BABY BLOOD, le pionnier oublié du gore français – Analyse

Cet article a pu être réalisé grâce à notre partenaire Ciné+. Son contenu est indépendant et conçu par la rédaction.

Une jeune femme qui séduit des hommes, les massacre et boit leur sang pour nourrir le démon qu’elle héberge dans son ventre. Yanka, l’héroïne de BABY BLOOD n’aura pas déplacé les foules en 1990. Toutefois, le film d’Alain Robak gagne à être (re)vu, tant il était précurseur et annonciateur d’un certain cinéma de genre français.

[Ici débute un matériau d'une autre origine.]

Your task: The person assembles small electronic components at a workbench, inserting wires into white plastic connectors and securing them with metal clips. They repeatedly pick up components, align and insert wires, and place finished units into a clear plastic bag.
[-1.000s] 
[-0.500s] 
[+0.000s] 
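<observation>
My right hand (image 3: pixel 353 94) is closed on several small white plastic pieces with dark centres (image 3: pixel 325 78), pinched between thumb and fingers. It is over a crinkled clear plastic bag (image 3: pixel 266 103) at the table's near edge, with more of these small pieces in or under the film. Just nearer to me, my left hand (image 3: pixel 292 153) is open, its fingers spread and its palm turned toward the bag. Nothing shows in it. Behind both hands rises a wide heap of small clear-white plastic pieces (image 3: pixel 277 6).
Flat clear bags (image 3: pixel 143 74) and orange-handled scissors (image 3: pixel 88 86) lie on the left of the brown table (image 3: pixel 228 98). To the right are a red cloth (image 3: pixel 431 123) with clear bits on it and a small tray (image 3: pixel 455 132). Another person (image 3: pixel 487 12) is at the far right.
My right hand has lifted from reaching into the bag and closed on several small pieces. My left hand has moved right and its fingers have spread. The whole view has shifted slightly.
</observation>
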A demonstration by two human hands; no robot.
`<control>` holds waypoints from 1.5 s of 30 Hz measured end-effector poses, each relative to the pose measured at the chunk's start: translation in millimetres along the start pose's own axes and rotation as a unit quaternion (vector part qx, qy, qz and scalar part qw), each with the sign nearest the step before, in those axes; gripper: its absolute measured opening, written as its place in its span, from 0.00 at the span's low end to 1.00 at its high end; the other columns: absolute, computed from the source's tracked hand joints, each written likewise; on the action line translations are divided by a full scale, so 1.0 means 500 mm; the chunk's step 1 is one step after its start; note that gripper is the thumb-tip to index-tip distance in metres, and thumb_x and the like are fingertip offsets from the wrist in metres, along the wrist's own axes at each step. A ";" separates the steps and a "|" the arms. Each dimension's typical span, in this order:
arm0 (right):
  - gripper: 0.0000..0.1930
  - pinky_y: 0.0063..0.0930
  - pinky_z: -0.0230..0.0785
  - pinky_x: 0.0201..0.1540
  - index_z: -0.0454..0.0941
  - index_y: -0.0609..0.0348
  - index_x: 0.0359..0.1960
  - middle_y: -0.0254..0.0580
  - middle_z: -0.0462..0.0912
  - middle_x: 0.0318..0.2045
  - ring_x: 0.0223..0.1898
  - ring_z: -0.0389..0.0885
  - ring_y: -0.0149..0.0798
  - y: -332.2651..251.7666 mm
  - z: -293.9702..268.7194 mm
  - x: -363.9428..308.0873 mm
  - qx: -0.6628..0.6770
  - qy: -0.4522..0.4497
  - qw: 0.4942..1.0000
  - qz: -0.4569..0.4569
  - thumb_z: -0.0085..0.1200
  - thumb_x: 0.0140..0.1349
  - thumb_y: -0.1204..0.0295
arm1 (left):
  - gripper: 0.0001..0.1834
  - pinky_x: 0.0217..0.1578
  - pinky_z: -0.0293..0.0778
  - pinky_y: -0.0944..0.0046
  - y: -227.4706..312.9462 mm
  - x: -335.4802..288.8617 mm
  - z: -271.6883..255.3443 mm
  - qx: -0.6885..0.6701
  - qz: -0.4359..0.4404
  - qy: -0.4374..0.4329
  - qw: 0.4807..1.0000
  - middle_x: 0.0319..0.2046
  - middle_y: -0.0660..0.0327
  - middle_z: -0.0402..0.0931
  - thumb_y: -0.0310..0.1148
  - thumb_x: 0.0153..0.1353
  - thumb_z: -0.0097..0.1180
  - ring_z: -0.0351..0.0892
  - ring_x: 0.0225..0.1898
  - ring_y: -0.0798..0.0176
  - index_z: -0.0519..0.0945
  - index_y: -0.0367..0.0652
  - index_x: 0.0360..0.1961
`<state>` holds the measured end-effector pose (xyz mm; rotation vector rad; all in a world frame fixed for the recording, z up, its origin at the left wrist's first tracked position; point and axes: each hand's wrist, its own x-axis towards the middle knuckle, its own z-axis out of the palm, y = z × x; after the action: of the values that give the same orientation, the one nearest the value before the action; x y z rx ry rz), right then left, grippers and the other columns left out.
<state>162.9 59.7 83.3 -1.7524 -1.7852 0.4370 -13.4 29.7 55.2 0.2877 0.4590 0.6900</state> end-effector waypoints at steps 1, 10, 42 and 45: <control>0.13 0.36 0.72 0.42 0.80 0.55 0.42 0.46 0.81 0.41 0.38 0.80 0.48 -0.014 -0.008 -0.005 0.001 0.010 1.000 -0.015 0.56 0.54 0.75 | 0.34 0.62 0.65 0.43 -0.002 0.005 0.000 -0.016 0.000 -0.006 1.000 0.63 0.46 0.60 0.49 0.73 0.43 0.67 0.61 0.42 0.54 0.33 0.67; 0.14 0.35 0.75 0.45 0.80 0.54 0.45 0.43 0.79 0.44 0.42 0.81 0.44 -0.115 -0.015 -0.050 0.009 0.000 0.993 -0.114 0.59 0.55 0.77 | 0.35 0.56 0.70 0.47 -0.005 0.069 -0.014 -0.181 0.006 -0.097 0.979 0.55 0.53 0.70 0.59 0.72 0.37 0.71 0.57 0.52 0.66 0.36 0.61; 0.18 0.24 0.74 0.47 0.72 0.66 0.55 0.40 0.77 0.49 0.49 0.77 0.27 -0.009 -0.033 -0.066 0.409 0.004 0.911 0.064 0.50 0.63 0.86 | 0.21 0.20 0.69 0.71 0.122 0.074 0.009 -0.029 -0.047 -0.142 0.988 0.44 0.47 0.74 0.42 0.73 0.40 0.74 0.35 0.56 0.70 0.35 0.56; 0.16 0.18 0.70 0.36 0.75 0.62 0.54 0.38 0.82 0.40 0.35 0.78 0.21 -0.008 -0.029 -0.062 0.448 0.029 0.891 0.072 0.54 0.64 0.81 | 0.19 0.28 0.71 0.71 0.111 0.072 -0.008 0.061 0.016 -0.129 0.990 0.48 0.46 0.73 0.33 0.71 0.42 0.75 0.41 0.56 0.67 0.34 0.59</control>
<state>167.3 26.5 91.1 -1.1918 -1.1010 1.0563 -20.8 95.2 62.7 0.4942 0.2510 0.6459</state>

À sa sortie en 1990, BABY BLOOD d’Alain Robak ne fit pas grand bruit. Enfin, si. Auprès d’un public d’initiés, amateur de genre. L’improbable long-métrage obtint, en effet, le prix du jury au Festival international du film fantastique d’Avoriaz. Et ce, alors qu’il y était présenté hors compétition – une situation jusqu’alors inédite et demeurée unique. L’anecdote derrière ce prix se révèle en tout point croustillante. Et pour cause. Alors même qu’il était déçu de voir son œuvre écartée de la compétition, le jeune Alain Robak croise Wes Craven, maître incontesté de l’horreur, père de Freddy Krueger et de la saga Scream. Ce dernier lui avoue avoir été sidéré par BABY BLOOD et ne conçoit pas qu’il ne puisse pas concourir pour recevoir un prix. Ainsi donc, Craven partit en croisade auprès du jury et obtint gain de cause. Incroyable.

Photo du film BABY BLOOD
Crédit : Neuf de cœur

D’autant plus incroyable qu’une proposition telle que BABY BLOOD paraît désormais remplir parfaitement le cahier des charges du film de festival. Dans une époque qui sacre Titane Palme d’Or, on peine à comprendre comment le film d’Alain Robak a pu être écarté de la compétition en son temps. Un film de genre francophone. Avec tout ce que ce bagage implique. Notamment le soutien inéluctable de la niche française, représentée précédemment par Avoriaz, de nos jours par Gérardmer. Or, à l’époque, même sur le lieu où le film d’horreur doit logiquement être célébré, BABY BLOOD est jugé « trop sanglant ». Dès lors, on comprend mieux pourquoi la Palme de Ducournau, décernée par un festival prestigieux et pluraliste – bien loin de ces niches de genre, relève presque du miracle.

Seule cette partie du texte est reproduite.